Description of Technology
This technology provides a novel user-authentication approach for pervasive computing environments. A person uses a single device, the master key, that aggregates all of his/her digital forms of access tokens for user authentication. The master key discovers and selects proper tokens for its owner. With an emphasis on usability, the master key secures authentication and protects privacy information from outsiders and insiders.
When the master key is activated it initiates an authentication process by sending a broadcast message together with a challenge, which may be a one-time code word, to the set of locks for which it has keys. If a lock receives the message and finds itself in the set, it responds with its own challenge. Then the master key device responds with a coded key to operate the lock.
Different protocols are provided to support three types of keys for different key-lock relationships. A unique key is one that may be owned by one or a few owners to open a lock. A group key is one that a lock is able to authenticate as a key, but key owners are not differentiable. An individual key is one for which a specific key owner among a group can be identified.
A focus of this invention is to maintain individual privacy by limiting the information the master key device gives out, including when attempting to use it to gain access to areas or services for which it is not authorized.
Key Benefits
- Security: Mutual authentication is employed to identify and verify both key owners and locks.
- Privacy: Identifications are not sent as clear text.

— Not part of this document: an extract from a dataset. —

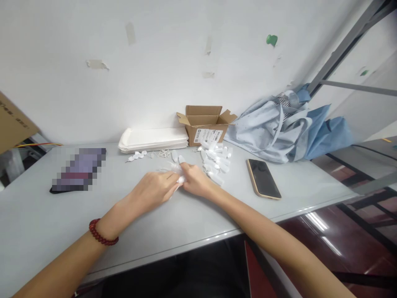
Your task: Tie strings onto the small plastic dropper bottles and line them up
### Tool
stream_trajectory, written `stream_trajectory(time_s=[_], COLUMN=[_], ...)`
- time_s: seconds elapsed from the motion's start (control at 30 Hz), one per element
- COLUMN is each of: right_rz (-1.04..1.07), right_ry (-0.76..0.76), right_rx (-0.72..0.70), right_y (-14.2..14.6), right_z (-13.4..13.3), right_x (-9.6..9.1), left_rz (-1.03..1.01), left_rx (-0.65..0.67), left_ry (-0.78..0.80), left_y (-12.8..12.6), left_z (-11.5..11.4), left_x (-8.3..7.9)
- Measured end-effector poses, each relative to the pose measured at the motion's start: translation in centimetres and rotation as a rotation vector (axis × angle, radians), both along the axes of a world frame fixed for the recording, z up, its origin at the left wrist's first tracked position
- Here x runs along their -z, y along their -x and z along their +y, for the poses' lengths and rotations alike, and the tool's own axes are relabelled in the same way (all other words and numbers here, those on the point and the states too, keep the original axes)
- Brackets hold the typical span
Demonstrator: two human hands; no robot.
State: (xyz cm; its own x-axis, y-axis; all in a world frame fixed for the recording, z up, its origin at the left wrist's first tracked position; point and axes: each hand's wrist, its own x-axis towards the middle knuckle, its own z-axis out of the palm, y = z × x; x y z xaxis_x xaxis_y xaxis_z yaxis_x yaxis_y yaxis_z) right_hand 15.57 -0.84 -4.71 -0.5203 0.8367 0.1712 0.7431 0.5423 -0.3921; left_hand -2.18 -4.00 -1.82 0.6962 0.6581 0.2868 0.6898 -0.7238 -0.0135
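Close together above the middle of the table, my left hand [156,188] and my right hand [196,181] meet with their fingers curled in. A small translucent plastic bottle with a white cap [181,179] shows between them, and my right hand is closed around it. The left fingers press against the same spot; what exactly they pinch is hidden. Just beyond the fingers lie a few more translucent bottles [174,155]. To the right is a pile of capped translucent bottles [215,159]. White caps [136,156] and thin whitish pieces [163,153] are scattered behind my left hand.
An open cardboard box [204,134] stands against the wall beside a stack of white sheets or bags [153,139]. A phone [264,179] lies at right, a pixelated dark-edged object [81,169] at left. Blue-grey cloth bags [273,124] fill the back right corner of the table [130,244].
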Motion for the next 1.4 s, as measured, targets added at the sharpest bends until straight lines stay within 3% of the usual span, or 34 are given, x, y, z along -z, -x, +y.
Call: stream_trajectory(time_s=[0.13, 0.27, 0.33, 0.47, 0.53, 0.6, 0.73, 0.83, 0.93, 1.1, 1.27, 1.4], right_rz=[-0.001, -0.018, -0.028, -0.033, -0.036, -0.032, -0.016, -0.022, -0.052, -0.08, -0.077, -0.078], right_ry=[0.01, -0.009, -0.014, -0.01, -0.003, 0.002, -0.001, -0.003, -0.013, 0.004, 0.007, 0.006], right_rx=[-0.012, -0.026, -0.022, 0.027, 0.047, 0.057, 0.064, 0.059, 0.059, 0.082, 0.086, 0.082], right_y=[0.1, 0.0, 0.0, 0.0, 0.0, 0.0, -0.2, -0.2, -0.1, 0.1, 0.1, 0.1], right_z=[0.0, 0.1, 0.1, 0.1, 0.1, 0.2, 0.5, 0.4, 0.2, -0.1, -0.1, -0.2], right_x=[0.2, 0.4, 0.5, 0.5, 0.4, 0.3, 0.3, 0.2, 0.1, -0.1, -0.2, -0.2], left_rz=[-0.05, -0.277, -0.433, -0.74, -0.81, -0.791, -0.586, -0.504, -0.578, -0.824, -0.866, -0.88], left_rx=[-0.03, -0.076, -0.12, -0.292, -0.349, -0.367, -0.28, -0.257, -0.274, -0.453, -0.385, -0.42], left_ry=[0.102, 0.378, 0.578, 1.148, 1.29, 1.162, 0.61, 0.532, 0.635, 1.166, 1.235, 1.36], left_y=[0.0, -0.3, -0.5, -1.0, -1.1, -1.1, -1.0, -1.0, -1.3, -1.5, -1.1, -1.1], left_z=[-0.2, -0.1, 0.0, 0.2, 0.3, 0.2, 0.1, 0.0, 0.1, 0.3, 0.2, 0.2], left_x=[0.0, 0.1, 0.3, 0.8, 0.9, 0.7, -0.1, -0.3, 0.1, 0.7, 0.3, 0.1])
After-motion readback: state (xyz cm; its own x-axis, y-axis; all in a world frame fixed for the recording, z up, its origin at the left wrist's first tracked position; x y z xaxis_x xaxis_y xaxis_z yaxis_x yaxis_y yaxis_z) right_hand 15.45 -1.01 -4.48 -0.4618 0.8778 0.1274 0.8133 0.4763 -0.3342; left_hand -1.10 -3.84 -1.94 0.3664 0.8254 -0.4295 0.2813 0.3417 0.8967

Only code words generated from a shared secret are sent.
- Efficient protocols: Only three messages are required to discover locks, identify a key owner, and finish mutual authentication.

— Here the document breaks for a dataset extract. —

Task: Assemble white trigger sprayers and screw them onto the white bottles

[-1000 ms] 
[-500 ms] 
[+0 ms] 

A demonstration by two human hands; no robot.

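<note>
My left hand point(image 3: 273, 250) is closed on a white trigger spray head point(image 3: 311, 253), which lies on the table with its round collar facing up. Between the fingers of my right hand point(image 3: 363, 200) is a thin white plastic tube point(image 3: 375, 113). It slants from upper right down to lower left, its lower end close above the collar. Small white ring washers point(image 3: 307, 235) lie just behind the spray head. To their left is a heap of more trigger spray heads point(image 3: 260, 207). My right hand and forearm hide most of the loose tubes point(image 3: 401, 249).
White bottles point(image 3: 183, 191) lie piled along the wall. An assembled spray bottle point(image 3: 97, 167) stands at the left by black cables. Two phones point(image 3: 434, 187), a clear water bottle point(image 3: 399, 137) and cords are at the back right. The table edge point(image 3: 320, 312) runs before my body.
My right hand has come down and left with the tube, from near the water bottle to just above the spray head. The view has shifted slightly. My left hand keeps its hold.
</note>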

- Convenience: Users do not have to memorize relationships between locks and keys.
- Password protection: People tradeoff convenience for security. For example, they may use the same password for multiple devices or use simple passwords. This invention provides a convenient means to have different and more-complex passwords.
- No internet connection required: This enables flexible and reliable usage, such as unlocking a car or a mobile device, even when out of range of wireless networks.
Applications
Anywhere digital credentials (electronic keys) can be used for authentication, for example: door keys (house, office, secure area within a building), car keys, garage door opener, parking card, and access control for computers, PDAs, and cell phones.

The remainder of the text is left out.